_Problem to work on_
Copy nothing but the line with "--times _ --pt" and the lines that follow it to the end of the entries below, and keep the pictures out.

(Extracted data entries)
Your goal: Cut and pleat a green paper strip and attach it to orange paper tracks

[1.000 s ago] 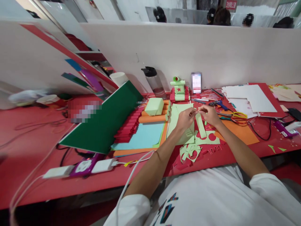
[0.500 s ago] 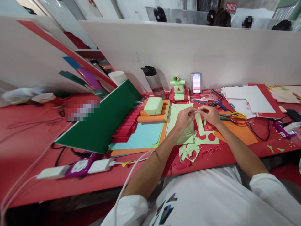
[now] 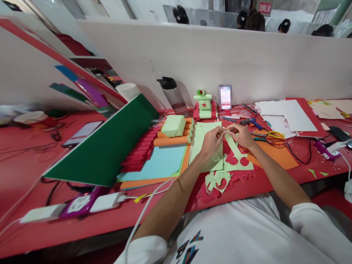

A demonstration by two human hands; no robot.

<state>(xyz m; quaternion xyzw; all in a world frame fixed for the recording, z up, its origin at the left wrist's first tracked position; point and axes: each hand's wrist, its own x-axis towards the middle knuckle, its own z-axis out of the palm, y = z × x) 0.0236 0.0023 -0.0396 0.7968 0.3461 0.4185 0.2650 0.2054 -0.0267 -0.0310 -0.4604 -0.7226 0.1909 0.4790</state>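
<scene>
My left hand [image 3: 212, 141] and my right hand [image 3: 239, 135] meet at the fingertips above the red table, both closed in a pinch. Between them shows a small piece of light green paper [image 3: 227, 131], mostly covered by the fingers. Beneath the hands lies a light green sheet with cut-out holes [image 3: 241, 165], with a strip reaching up toward the fingers. Light green sheets [image 3: 199, 146] lie under my left hand. Nearer my body is a pile of light green scraps [image 3: 218, 180]. Beyond the hands stands a paper tank model [image 3: 205, 105] with a red star.
Left are a green board [image 3: 101, 146], folded red paper [image 3: 140, 152], orange rolls [image 3: 173, 140] and a light green paper box [image 3: 173, 125]. Scissors [image 3: 271, 137] lie right. A bottle [image 3: 174, 96] and phone [image 3: 225, 97] stand behind; a white cable [image 3: 145, 212] crosses my left arm.
The camera view has shifted slightly, so the table things sit farther left. My hands stay pinched together over the same spot, with small finger movements. A short green roll near my right hand no longer shows.
</scene>
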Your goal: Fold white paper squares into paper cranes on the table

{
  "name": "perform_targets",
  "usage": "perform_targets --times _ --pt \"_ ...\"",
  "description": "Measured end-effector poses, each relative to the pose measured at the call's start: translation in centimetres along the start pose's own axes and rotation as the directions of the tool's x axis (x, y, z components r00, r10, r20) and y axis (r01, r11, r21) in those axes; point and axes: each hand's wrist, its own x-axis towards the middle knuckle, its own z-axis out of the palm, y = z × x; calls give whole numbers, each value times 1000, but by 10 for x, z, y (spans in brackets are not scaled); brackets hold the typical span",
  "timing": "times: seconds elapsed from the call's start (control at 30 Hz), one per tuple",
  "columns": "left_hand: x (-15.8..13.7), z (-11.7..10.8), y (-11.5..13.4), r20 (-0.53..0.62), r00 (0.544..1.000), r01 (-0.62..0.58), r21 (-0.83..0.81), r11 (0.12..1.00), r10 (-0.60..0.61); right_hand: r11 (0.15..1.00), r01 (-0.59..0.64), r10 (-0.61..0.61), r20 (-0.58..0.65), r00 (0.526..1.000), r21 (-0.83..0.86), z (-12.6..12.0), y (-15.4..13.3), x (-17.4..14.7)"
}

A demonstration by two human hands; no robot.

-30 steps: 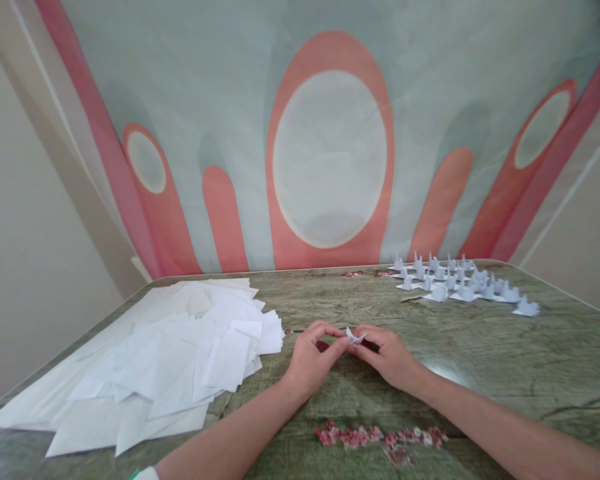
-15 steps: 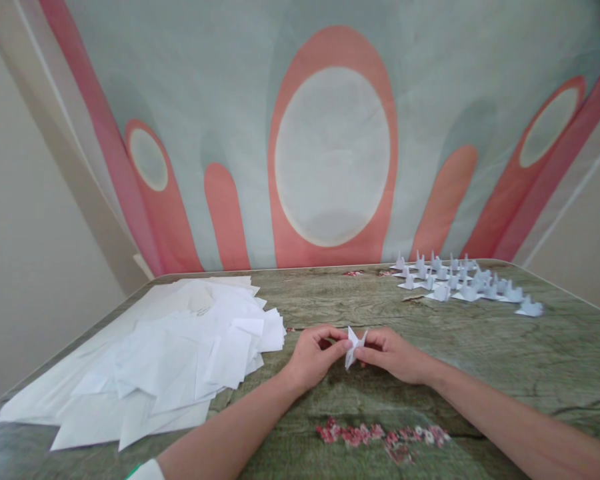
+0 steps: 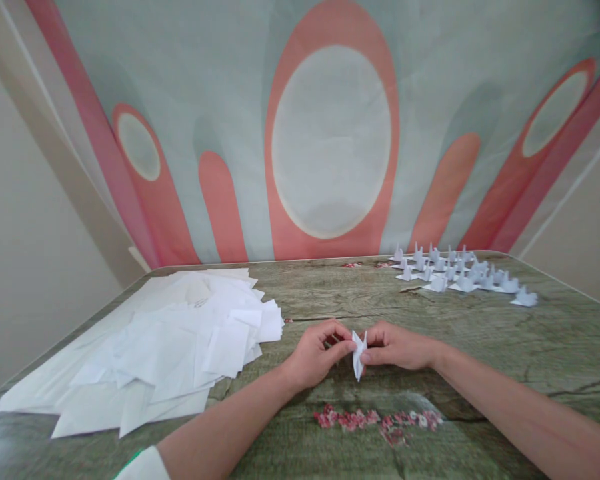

_Result for this task_
  "usage": "perform_targets --times _ --pt \"_ ...\"",
  "description": "Measured end-effector poses, each relative to the pose measured at the call's start: translation in centimetres along the start pose's own axes and rotation as the directions of the tool's x axis (x, y, z components r00, r10, r20) and y axis (r01, r11, r21) in those axes; point and axes: each hand's wrist, its own x-axis towards the middle knuckle, its own z-axis out of the palm, y = z × x; calls give whole numbers, each value times 1000, but by 10 for x, z, y (spans in brackets are not scaled); brackets hold the typical span",
  "timing": "times: seconds elapsed from the call's start (control at 30 Hz), one per tuple",
  "columns": "left_hand: x (-15.8..13.7), z (-11.7..10.8), y (-11.5..13.4), r20 (-0.53..0.62), r00 (0.544..1.000), r01 (-0.62..0.58), r21 (-0.83..0.81), r11 (0.12..1.00), r10 (-0.60..0.61); right_hand: r11 (0.15..1.00), r01 (-0.59..0.64), r10 (-0.61..0.61), r20 (-0.58..0.65), r00 (0.526..1.000), r21 (-0.83..0.86), z (-12.6..12.0), y (-15.4..13.3), x (-17.4..14.7)"
}

A demonstration by two human hands; no robot.

-30 steps: 
-15 steps: 
+0 steps: 

The answer has been written out in full.